### Problem description
Your reply should be a single number, the count of lines in the records that contain "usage".

### Data for this exercise
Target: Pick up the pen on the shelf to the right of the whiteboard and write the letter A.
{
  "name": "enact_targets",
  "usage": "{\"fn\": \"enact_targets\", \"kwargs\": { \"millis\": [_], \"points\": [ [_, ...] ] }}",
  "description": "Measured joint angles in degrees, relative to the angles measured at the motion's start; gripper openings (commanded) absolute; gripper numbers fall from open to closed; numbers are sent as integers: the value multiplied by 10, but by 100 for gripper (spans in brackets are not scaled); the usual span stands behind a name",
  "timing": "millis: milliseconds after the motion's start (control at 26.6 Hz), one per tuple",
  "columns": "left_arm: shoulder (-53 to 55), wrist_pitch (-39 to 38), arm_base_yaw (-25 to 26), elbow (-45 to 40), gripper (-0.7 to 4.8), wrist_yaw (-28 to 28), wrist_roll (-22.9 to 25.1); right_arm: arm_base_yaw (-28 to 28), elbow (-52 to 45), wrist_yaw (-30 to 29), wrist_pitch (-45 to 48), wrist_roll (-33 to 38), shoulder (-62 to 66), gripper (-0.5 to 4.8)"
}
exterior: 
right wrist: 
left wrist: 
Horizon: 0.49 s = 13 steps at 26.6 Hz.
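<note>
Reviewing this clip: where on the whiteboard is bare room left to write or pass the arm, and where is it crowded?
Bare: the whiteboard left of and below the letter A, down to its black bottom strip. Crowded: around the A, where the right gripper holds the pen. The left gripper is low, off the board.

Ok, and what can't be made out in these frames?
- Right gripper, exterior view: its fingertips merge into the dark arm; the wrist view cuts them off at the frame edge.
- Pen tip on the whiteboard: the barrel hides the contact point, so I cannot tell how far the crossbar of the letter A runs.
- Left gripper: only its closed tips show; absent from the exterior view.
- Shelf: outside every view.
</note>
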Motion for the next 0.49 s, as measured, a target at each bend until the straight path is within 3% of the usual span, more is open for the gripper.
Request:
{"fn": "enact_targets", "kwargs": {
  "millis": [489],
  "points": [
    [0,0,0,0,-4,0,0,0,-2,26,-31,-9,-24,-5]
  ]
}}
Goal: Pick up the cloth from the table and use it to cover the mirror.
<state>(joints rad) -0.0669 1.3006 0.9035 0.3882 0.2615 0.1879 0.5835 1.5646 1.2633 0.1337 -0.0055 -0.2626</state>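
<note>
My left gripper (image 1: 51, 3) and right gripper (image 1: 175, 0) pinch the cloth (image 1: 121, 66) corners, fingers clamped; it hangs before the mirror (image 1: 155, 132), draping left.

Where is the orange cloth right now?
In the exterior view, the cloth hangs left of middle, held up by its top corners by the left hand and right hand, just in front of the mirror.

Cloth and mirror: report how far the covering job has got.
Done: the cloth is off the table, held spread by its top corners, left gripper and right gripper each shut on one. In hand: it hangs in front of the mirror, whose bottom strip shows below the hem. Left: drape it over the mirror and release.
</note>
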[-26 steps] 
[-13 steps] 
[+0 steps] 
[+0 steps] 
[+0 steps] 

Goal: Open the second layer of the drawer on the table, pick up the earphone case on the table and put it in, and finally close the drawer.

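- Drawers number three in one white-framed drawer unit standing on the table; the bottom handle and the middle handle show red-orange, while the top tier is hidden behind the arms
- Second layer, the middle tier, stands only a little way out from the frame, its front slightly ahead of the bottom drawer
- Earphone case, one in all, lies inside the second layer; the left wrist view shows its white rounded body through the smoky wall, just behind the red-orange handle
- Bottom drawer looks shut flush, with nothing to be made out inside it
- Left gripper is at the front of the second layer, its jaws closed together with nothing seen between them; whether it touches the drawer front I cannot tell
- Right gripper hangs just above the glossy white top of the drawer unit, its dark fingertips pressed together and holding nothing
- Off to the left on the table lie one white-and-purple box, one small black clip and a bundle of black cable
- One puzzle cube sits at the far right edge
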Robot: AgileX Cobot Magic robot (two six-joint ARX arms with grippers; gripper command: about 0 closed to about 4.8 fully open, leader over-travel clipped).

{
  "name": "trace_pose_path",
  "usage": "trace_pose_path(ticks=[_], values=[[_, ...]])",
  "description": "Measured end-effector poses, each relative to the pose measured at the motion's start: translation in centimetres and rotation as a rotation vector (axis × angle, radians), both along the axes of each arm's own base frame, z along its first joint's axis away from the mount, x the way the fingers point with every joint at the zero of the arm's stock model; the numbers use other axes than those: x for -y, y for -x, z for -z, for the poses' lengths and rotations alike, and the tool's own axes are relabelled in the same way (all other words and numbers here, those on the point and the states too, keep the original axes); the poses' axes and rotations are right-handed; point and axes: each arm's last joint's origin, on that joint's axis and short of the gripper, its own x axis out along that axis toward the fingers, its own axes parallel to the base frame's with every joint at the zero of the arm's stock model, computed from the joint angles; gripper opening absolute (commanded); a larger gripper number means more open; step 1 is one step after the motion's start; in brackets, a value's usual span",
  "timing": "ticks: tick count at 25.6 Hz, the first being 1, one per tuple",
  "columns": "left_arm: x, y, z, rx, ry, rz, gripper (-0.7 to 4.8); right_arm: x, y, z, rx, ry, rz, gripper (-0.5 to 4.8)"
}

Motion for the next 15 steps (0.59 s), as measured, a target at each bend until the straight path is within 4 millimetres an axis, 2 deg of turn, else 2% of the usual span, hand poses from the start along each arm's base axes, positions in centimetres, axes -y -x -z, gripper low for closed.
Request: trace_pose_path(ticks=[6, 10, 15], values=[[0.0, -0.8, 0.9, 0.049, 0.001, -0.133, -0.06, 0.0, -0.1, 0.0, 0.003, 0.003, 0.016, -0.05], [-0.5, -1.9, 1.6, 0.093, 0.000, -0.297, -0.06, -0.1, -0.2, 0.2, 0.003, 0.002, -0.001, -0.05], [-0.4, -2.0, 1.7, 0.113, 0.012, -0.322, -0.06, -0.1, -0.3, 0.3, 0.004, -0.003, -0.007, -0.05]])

### Response box
2